Raúl Solís | Los medios de comunicación, a golpe de titular escabroso y sensacionalista, nos han hecho creer que las cárceles españolas están habitadas por sangrientos criminales y violadores. Nada es más erróneo que pensar que en las prisiones viven criminales indeseables. El grueso de la población penitenciaria española nació en la miseria, creció entre jeringuillas, el menudeo de drogas, e idas y venidas a centros de menores.
El sistema penitenciario, como la sociedad española, tiene perdedores y ganadores. Los perdedores reciben un tratamiento inhumano que les niega por costumbre el ingreso en un centro de tratamiento antidroga, salir a trabajar al exterior, acudir al entierro de un familiar cercano o abrazar a los seres queridos algún fin de semana. El 60% de la población penitenciaria española, condenada por delitos menores relacionados con el consumo de drogas, cumple íntegramente sus condenas sin pisar la calle en siete u ocho años.
Los ganadores como Ángel Carromero, militante de Nuevas Generaciones del PP que tiene tras de sí una sentencia con dos fallecidos, son recibidos por la élite política, no cumplen el “periodo de observación”, no ingresan en el módulo de penados, reciben visitas del exterior desde el primer día de encarcelamiento, despliegan el potencial diplomático para minimizar la condena carcelaria y reciben el tercer grado en un tiempo récord -13 días- y sin las sospechas que levantan los desgraciados perdedores que habitan las cárceles.
Si militas en el PP, además de ser contratado a dedo en el Ayuntamiento de Madrid, recibir la visita de Esperanza Aguirre, enemiga de las mamandurrias de hospitales y escuelas públicas; reducir los trámites burocráticos hasta casi la urgencia, el sistema penitenciario español es benévolo y da segundas oportunidades a quienes cometen un error o una imprudencia.
Ninguno de los muchos perdedores que mañana no verán a sus hijos –ni pasado, ni el mes que viene, ni al año siguiente, ni dentro de dos años, ni dentro de cinco-, no asistirán al entierro de su padre, ni podrán aceptar una oferta de empleo remunerada con 53.000 euros anuales, ni ingresarán en un centro de desintoxicación, ni sus demandas serán tramitadas con rapidez, ni recibirán la visita de abogados de despachos prestigiosos, ni ocuparán portadas de periódicos.

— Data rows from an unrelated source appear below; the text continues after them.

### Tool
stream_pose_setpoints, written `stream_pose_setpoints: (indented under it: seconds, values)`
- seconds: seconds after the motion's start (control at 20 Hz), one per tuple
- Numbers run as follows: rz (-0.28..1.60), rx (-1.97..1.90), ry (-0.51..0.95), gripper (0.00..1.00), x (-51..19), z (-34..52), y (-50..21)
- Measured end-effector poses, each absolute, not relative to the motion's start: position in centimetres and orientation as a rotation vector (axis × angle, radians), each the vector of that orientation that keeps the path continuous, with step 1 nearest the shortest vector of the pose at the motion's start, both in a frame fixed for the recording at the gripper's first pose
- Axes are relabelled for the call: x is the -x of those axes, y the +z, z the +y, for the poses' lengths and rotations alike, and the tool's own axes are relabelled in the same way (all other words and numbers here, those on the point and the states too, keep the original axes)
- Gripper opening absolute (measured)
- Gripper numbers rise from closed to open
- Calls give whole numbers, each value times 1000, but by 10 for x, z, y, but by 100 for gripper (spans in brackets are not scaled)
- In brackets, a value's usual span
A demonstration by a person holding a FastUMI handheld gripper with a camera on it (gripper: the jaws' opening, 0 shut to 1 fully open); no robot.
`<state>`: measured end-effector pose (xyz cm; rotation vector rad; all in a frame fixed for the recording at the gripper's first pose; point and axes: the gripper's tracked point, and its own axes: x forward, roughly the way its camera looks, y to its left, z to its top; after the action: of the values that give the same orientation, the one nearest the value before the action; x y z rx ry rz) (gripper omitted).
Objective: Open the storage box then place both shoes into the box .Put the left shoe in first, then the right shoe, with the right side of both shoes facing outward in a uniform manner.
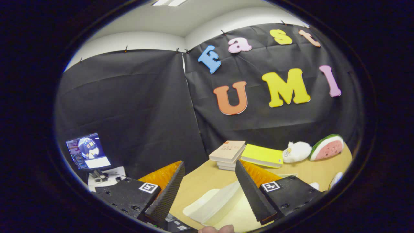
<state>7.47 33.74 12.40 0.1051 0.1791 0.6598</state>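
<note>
storage box (215, 204) lies at lower centre on the worktop (200, 179); book stack (228, 153) behind it, plush toys (310, 150) right, monitor (87, 151) lower left.

storage box (220, 202) cream-white | fingers (252, 194) black, ridged | book (262, 155) yellow | table (200, 181) tan

The gripper (207, 187) is tipped up a little and looks out over the table; its two fingers (166, 194) stand wide apart, so it is open; nothing is held between them; each finger is dark and has a rough, bumpy inner face; a bit of the person's hand (216, 229) peeks in at the very bottom, just below the fingers.
</note>
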Motion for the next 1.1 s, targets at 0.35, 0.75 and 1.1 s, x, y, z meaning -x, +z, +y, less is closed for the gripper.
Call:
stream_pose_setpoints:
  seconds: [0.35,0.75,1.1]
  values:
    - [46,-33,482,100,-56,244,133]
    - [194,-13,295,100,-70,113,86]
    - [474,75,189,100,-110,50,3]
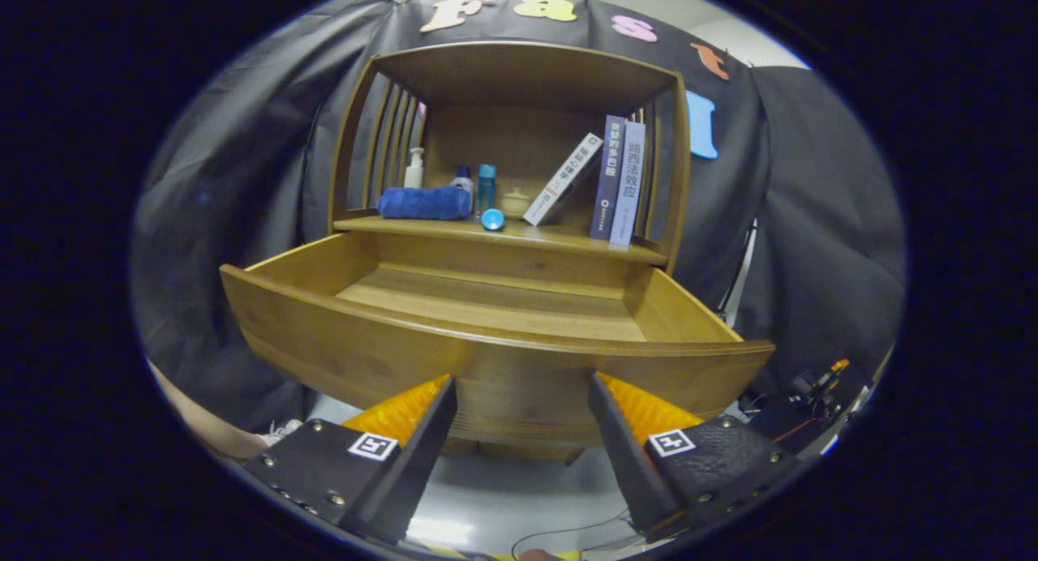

Ni siquiera serán llevados al hospital público más cercano para ser tratados de alguna grave enfermedad contraída dentro de la prisión. Les dirán que los recortes hacen imposible que un coche policial le acompañe al médico. Y si sus familiares protestan ante la dirección del centro penitenciario, lo más seguro es que el preso será castigado sin ver a los suyos durante algunos meses. Y si se ponen demasiado pesados, hasta pueden recibir una brutal paliza por el sistema penitenciario que considera que nacer en la miseria es motivo suficiente para arruinar la vida a un ser humano.
La cárcel no es sitio para nadie, ni siquiera para Ángel Carromero, pero la puesta en libertad del militante del PP –a los 173 días de cometer el delito por el que ha sido sentenciado a cuatro años de prisión- nos dice que la cárcel es un lugar reservado para los que nacieron en la miseria y cometieron delitos menores relacionados con las drogas: que seguirán esperando a que los directivos penitenciarios les den una segunda oportunidad para salir del mundo de las drogas y retomar la vida familiar y el trabajo que dejaron en la calle, por el que nunca cobrarán los 53.000 euros anuales que se embolsará Carromero tras ser nombrado asesor por el Ayuntamiento que preside Ana Botella. La justicia que discrimina por afiliación política o poder adquisitivo no es Justicia.